Iron is a well-studied example. At everyday conditions, iron atoms arrange themselves in a body-centered cubic crystal pattern. Under extreme pressure, they shift to a hexagonal arrangement. At high temperatures, yet another crystal structure appears. Each boundary between these crystal forms creates the possibility of a new triple point. One of iron’s triple points, where two solid crystal forms meet the liquid phase, occurs at roughly 0.94 megabars (about 940,000 times atmospheric pressure) and around 2,970 °C. This particular triple point matters for geophysics because it helps scientists model what’s happening in Earth’s core, where iron exists under extreme pressure and temperature.
Reading a Phase Diagram
A phase diagram is a graph with pressure on the vertical axis and temperature on the horizontal axis. Lines on the diagram mark the boundaries where two phases coexist: solid-liquid, liquid-gas, and solid-gas. The triple point is where all three boundary lines converge into a single dot. To the left and below the triple point, you’re in the region where the substance sublimates directly from solid to gas. To the right and above, you can move through familiar melting and boiling transitions.
Because four or more phases of a single pure substance cannot all coexist at equilibrium, the triple point represents the maximum number of phases you’ll ever see together. The phase rule guarantees this: adding a fourth phase would require a negative number of degrees of freedom, which is physically impossible.
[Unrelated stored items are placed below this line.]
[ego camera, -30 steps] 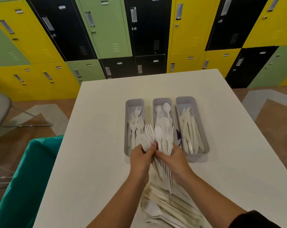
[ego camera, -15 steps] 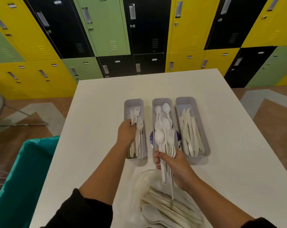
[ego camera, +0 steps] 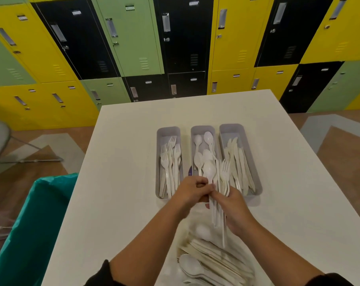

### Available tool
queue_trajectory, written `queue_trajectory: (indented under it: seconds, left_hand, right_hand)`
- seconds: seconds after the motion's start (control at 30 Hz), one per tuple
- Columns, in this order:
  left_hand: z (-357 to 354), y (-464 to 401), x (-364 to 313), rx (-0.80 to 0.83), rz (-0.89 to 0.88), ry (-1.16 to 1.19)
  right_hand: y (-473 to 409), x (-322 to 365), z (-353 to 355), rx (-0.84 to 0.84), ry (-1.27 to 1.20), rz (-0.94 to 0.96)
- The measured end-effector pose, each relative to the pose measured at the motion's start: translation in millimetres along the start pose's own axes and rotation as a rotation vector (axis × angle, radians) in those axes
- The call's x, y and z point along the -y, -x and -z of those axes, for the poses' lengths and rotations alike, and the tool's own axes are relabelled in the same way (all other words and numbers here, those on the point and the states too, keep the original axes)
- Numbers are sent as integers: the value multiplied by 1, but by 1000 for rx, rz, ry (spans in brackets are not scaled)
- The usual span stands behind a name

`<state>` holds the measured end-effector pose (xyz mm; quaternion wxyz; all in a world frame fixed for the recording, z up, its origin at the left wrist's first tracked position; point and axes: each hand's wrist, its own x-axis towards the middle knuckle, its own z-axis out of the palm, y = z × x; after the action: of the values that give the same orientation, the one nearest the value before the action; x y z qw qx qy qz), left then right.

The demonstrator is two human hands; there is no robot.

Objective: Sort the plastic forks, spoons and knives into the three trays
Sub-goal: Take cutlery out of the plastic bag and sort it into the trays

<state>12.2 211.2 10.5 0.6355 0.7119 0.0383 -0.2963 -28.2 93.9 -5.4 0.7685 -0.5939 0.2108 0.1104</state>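
**A mixed bunch, and one piece to pull free**

While the left hand (ego camera: pixel 192 189) pinches the stem of a spoon (ego camera: pixel 209 171) at the top of the bunch, the risk starts on its own side: the fork tray (ego camera: pixel 168 131) lies just ahead and left of it, already well stocked, and a spoon swung that way lands among forks. Straight ahead of the two hands, which meet at the bunch, sits the spoon tray (ego camera: pixel 204 129), the likely target; a hurried pull could drag a neighbouring fork (ego camera: pixel 224 168) out with the spoon, since the pieces lie pressed together. The right hand (ego camera: pixel 234 207) is curled round the bunch of cutlery (ego camera: pixel 218 205), handles hanging toward the person; if that grip loosens during the pull, several pieces could slide down onto the unsorted pile (ego camera: pixel 212 263) below the wrists, or skid across the table (ego camera: pixel 121 182). Ahead and right of the right hand, the knife tray (ego camera: pixel 231 127) stands close beside the spoon tray, so a careless drop could cross the shared wall.
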Motion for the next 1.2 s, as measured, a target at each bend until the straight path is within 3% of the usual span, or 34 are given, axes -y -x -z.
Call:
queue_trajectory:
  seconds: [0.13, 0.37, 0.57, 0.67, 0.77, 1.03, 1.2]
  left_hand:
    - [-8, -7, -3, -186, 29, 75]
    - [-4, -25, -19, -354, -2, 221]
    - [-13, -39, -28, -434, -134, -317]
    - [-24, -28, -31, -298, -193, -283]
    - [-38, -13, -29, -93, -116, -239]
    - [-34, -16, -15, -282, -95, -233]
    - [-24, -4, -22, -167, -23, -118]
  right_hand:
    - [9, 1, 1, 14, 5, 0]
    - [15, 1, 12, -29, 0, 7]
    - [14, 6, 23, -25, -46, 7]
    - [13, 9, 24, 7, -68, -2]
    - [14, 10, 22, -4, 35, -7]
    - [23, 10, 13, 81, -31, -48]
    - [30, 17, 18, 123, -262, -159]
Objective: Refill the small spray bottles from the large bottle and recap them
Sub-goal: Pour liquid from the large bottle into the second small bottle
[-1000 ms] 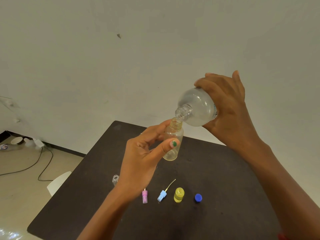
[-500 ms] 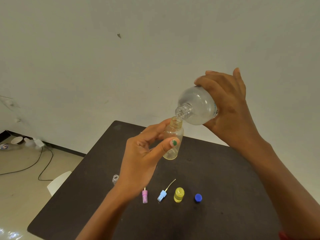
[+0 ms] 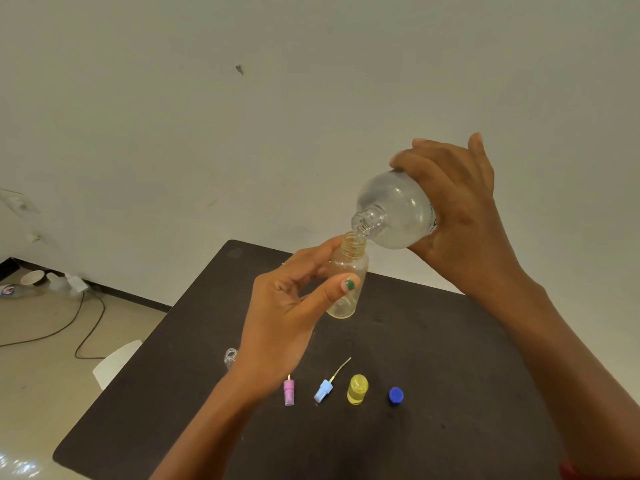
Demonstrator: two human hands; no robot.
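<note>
1. My left hand (image 3: 280,317) pinches the small spray bottle (image 3: 346,282) upright above the worktop (image 3: 450,358).
2. My right hand (image 3: 457,216) grips the tilted large bottle (image 3: 394,209), its mouth at the small neck: pouring.
3. Next, probably level off, then recap.

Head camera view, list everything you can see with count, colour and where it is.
large bottle: 1, clear, tipped over the small bottle's mouth
small bottle: 1, clear yellowish, uncapped, held above the table
table: 1, dark brown
second small bottle: 1, clear, behind the left wrist
pink sprayer: 1, on table
light blue sprayer: 1, on table
yellow cap: 1, on table
blue cap: 1, on table
cables: black, on floor
left hand: holds small bottle
right hand: grips large bottle
</note>
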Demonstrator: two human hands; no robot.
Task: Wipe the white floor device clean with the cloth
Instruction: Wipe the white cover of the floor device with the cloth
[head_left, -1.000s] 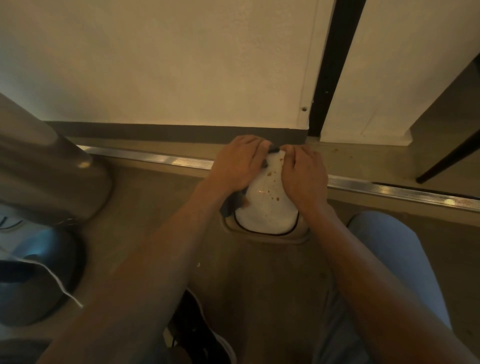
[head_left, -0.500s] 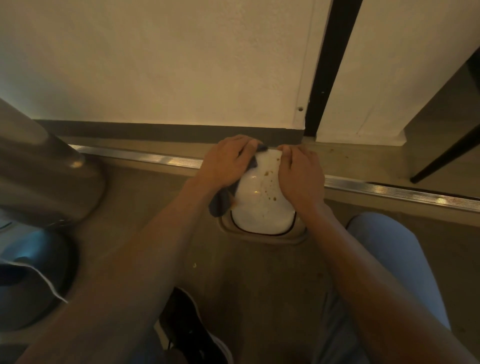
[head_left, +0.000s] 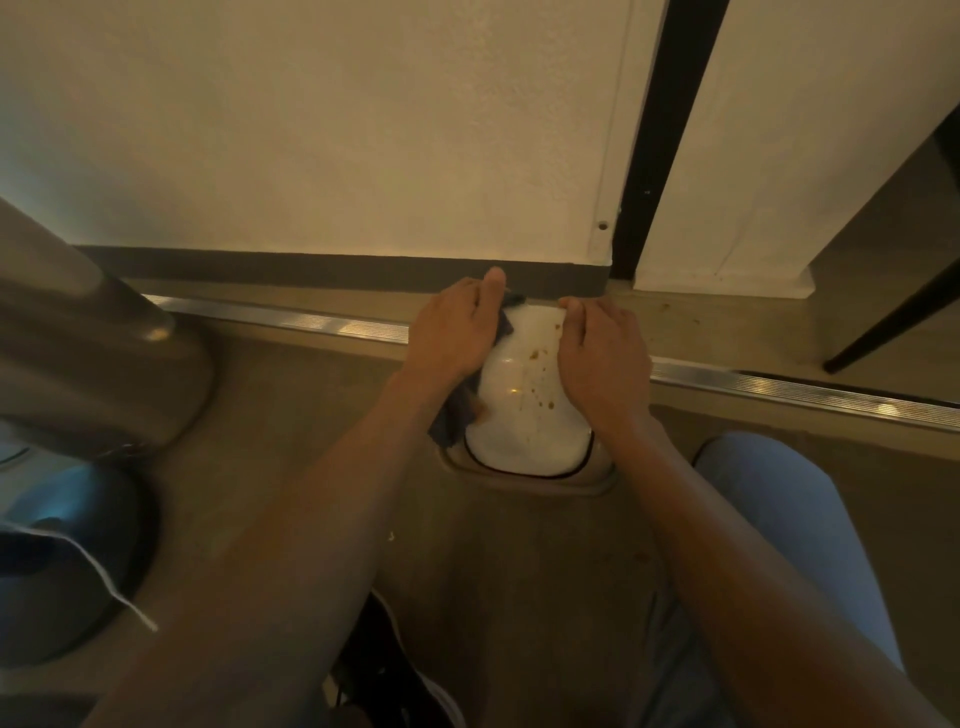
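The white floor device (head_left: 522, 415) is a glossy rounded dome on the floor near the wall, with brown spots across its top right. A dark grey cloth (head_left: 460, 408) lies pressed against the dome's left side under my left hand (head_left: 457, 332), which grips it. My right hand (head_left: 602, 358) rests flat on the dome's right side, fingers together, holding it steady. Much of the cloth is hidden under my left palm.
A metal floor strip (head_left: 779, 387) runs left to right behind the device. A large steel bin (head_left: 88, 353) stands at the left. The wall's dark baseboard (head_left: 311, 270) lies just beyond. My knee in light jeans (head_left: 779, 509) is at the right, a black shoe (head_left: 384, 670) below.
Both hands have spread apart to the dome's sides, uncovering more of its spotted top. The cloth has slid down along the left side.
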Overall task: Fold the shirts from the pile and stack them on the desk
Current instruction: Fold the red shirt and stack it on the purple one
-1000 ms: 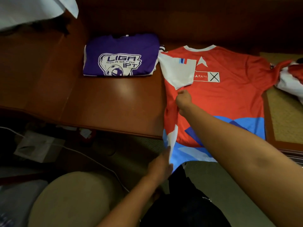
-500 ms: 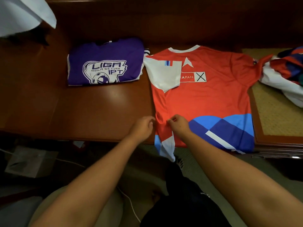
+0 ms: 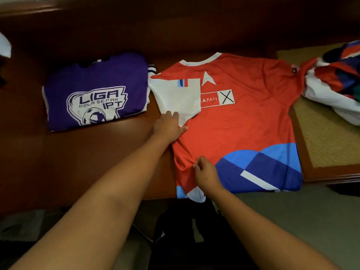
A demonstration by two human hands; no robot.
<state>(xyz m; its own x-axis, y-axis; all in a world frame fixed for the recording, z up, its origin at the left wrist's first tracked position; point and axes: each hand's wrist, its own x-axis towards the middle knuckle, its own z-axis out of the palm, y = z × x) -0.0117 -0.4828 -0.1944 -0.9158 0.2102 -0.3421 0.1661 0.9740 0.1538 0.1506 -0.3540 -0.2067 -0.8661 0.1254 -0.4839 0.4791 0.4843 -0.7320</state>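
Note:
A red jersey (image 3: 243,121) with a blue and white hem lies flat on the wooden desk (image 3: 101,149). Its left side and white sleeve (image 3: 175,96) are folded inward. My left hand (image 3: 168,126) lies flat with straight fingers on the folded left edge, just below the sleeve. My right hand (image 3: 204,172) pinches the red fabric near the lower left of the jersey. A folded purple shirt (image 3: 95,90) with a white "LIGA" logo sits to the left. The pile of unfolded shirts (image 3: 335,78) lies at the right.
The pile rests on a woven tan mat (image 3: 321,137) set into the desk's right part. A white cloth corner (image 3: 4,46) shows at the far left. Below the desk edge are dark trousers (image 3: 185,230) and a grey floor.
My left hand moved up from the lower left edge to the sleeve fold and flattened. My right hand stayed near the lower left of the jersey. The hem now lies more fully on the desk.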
One useful takeaway from looking at a phase diagram is that whether a substance melts or sublimates depends entirely on whether the surrounding pressure is above or below the triple point pressure. Water’s triple point pressure is extremely low (611.7 Pa), so at any pressure we normally experience, ice melts into liquid before becoming vapor. Carbon dioxide’s triple point pressure is well above atmospheric pressure, so at normal conditions, the solid can only sublimate. The same underlying physics governs both substances; the only difference is where their triple points happen to fall.